Again, is this going to cause more harm than good?  What happens if we
leave it as "unknown", isn't that better than thinking we "know" it is
in node 0?

thanks,

greg k-h
Michal Hocko Sept. 9, 2019, 6:50 p.m. UTC | #2
On Mon 09-09-19 14:04:23, Yunsheng Lin wrote:
> Currently a device does not belong to any of the numa nodes
> (dev->numa_node is NUMA_NO_NODE) when the node id is neither
> specified by fw nor by virtual device layer and the device has
> no parent device.
> 
> According to discussion in [1]:

Please do not reference important parts of the justification via a link.
Just quote the relevant part to the changelog. It is just too easy that
external links die - not to mention lkml.org.

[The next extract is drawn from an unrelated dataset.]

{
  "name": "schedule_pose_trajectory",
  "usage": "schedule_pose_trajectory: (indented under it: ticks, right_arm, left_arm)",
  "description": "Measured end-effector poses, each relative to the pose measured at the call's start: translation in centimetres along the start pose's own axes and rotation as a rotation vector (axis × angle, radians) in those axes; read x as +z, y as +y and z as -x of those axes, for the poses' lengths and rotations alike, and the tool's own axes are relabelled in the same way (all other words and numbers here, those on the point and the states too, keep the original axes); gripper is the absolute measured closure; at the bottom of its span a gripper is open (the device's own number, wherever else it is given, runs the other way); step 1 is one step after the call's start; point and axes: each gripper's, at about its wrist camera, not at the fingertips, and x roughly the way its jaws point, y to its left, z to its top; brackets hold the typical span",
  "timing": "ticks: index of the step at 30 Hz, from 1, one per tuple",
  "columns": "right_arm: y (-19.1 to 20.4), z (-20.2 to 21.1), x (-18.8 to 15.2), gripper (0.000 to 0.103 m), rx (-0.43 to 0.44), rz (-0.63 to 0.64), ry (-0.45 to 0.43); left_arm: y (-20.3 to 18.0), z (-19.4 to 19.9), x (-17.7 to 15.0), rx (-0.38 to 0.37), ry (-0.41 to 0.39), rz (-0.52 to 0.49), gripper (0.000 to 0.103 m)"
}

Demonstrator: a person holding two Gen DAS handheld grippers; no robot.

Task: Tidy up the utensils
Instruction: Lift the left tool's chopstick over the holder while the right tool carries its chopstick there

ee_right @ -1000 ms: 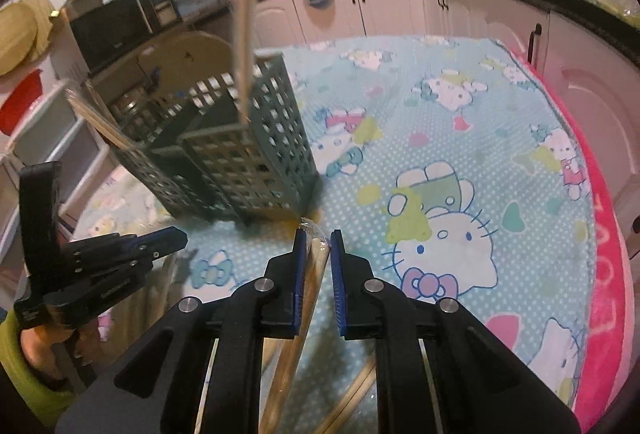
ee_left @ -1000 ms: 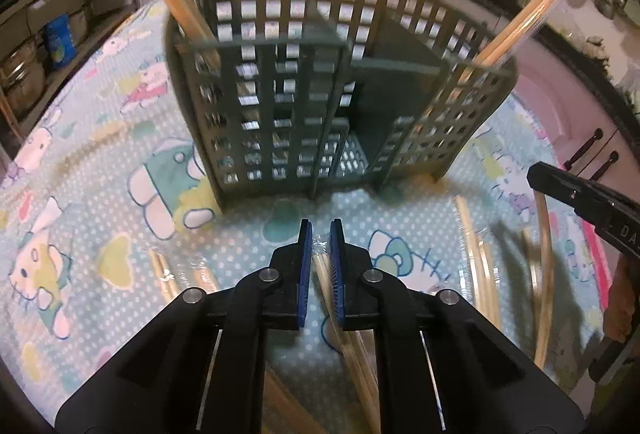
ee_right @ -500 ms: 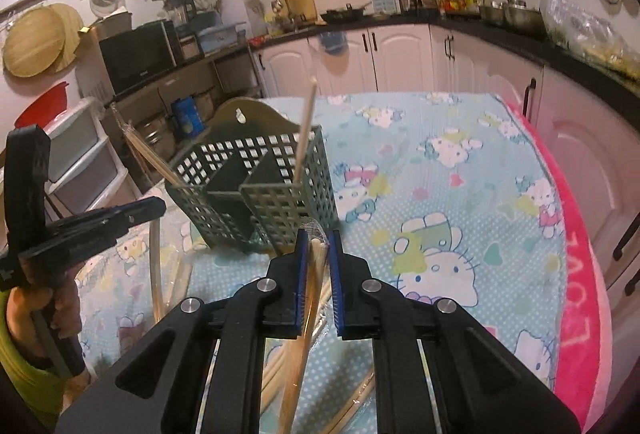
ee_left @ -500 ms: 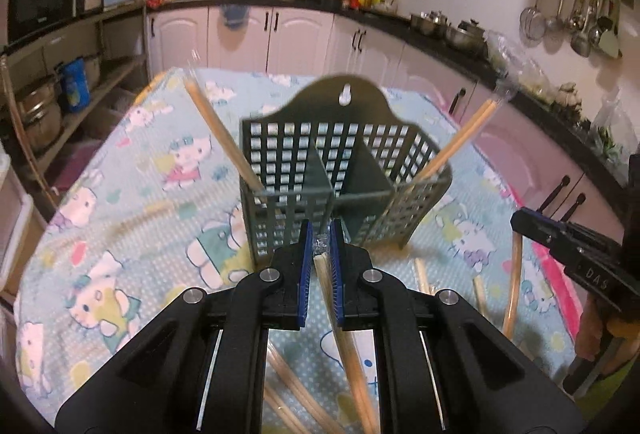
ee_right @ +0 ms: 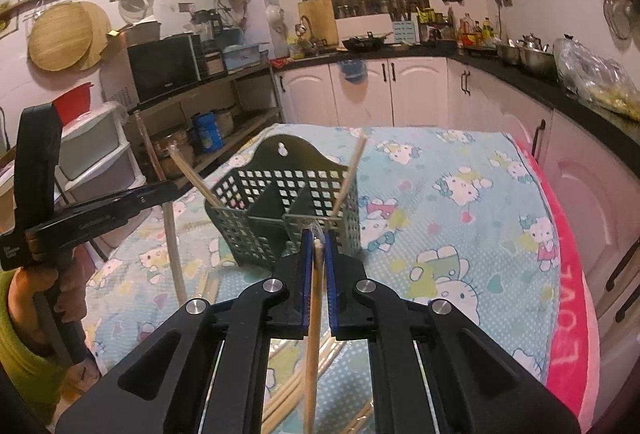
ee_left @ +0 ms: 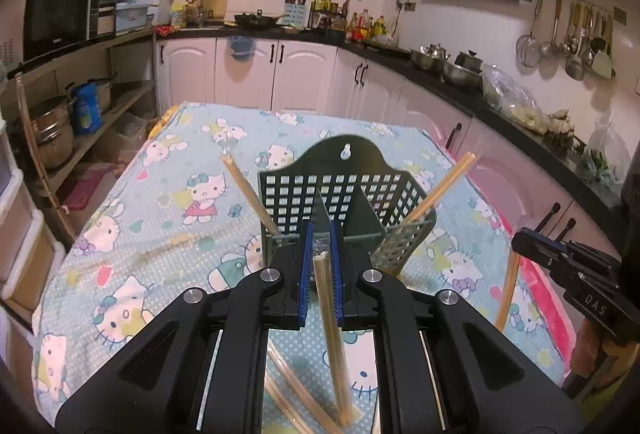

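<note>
Change: both grippers sit higher than a second ago, each pair of chopsticks lifted off the cloth; the holder now looks smaller and lower ahead.
Left gripper [ee_left: 321, 266]: jaws narrow, clamped on wrapped chopsticks [ee_left: 332, 330] that hang down toward the camera.
Right gripper [ee_right: 316, 262]: jaws have just been closing, now pinching a wrapped pair [ee_right: 314, 322].
Holder [ee_left: 340, 202]: green lattice, just ahead of both claws, chopsticks leaning in its outer compartments.
Tablecloth [ee_left: 160, 218]: below; loose chopsticks lie under the claws.
</note>
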Motion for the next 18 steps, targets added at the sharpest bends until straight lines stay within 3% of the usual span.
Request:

> Even if a device's numa node is not specified, the device really
> does belong to a node.

What does this mean?

> This patch sets the device node to node 0 in device_add() if the
> device's node id is not specified and it either has no parent
> device, or the parent device also does not have a valid node id.

Why is node 0 special? I have seen platforms with node 0 missing or
being memory less. The changelog also lacks an actual problem
descripton. Why do we even care about NUMA_NO_NODE? E.g. the page
allocator interprets NUMA_NO_NODE as the closest node with a memory.
And by closest it really means to the CPU which is performing the
allocation.
 
> [1] https://lkml.org/lkml/2019/9/2/466
> 
> Signed-off-by: Yunsheng Lin <linyunsheng@huawei.com>
> ---
> Changelog RFC -> v1:
> 1. Drop log error message and use a "if" instead of "? :".
> 2. Drop the RFC tag.
> ---
>  drivers/base/core.c  | 10 +++++++---
>  include/linux/numa.h |  2 ++
>  2 files changed, 9 insertions(+), 3 deletions(-)
> 
> diff --git a/drivers/base/core.c b/drivers/base/core.c
> index 1669d41..f79ad20 100644
> --- a/drivers/base/core.c
> +++ b/drivers/base/core.c
> @@ -2107,9 +2107,13 @@ int device_add(struct device *dev)
>  	if (kobj)
>  		dev->kobj.parent = kobj;
>  
> -	/* use parent numa_node */
> -	if (parent && (dev_to_node(dev) == NUMA_NO_NODE))
> -		set_dev_node(dev, dev_to_node(parent));
> +	/* use parent numa_node or default node 0 */
> +	if (!numa_node_valid(dev_to_node(dev))) {
> +		if (parent && numa_node_valid(dev_to_node(parent)))
> +			set_dev_node(dev, dev_to_node(parent));
> +		else
> +			set_dev_node(dev, 0);
> +	}
>  
>  	/* first, register with generic layer. */
>  	/* we require the name to be set before, and pass NULL */
> diff --git a/include/linux/numa.h b/include/linux/numa.h
> index 110b0e5..eccc757 100644
> --- a/include/linux/numa.h
> +++ b/include/linux/numa.h
> @@ -13,4 +13,6 @@
>  
>  #define	NUMA_NO_NODE	(-1)
>  
> +#define numa_node_valid(node)	((unsigned int)(node) < nr_node_ids)
> +
>  #endif /* _LINUX_NUMA_H */
> -- 
> 2.8.1
Yunsheng Lin Sept. 10, 2019, 6:43 a.m. UTC | #3
On 2019/9/9 17:53, Greg KH wrote:
> On Mon, Sep 09, 2019 at 02:04:23PM +0800, Yunsheng Lin wrote:
>> Currently a device does not belong to any of the numa nodes
>> (dev->numa_node is NUMA_NO_NODE) when the node id is neither
>> specified by fw nor by virtual device layer and the device has
>> no parent device.
> 
> Is this really a problem?

Not really.
Someone need to guess the node id when it is not specified, right?
This patch chooses to guess the node id in the driver core.

> 
>> According to discussion in [1]:
>> Even if a device's numa node is not specified, the device really
>> does belong to a node.
> 
> But as we do not know the node, can we cause more harm by randomly
> picking one (i.e. putting it all in node 0)?
If we do not pick node 0 for device with invalid node, then caller need
to check the node id and pick one, and currently different callers
does a different checking:

1) some does " < 0" check;
2) some does "== NUMA_NO_NODE" check;
3) some does ">= MAX_NUMNODES" check;
4) some does "< 0 || >= MAX_NUMNODES || !node_online(node)" check.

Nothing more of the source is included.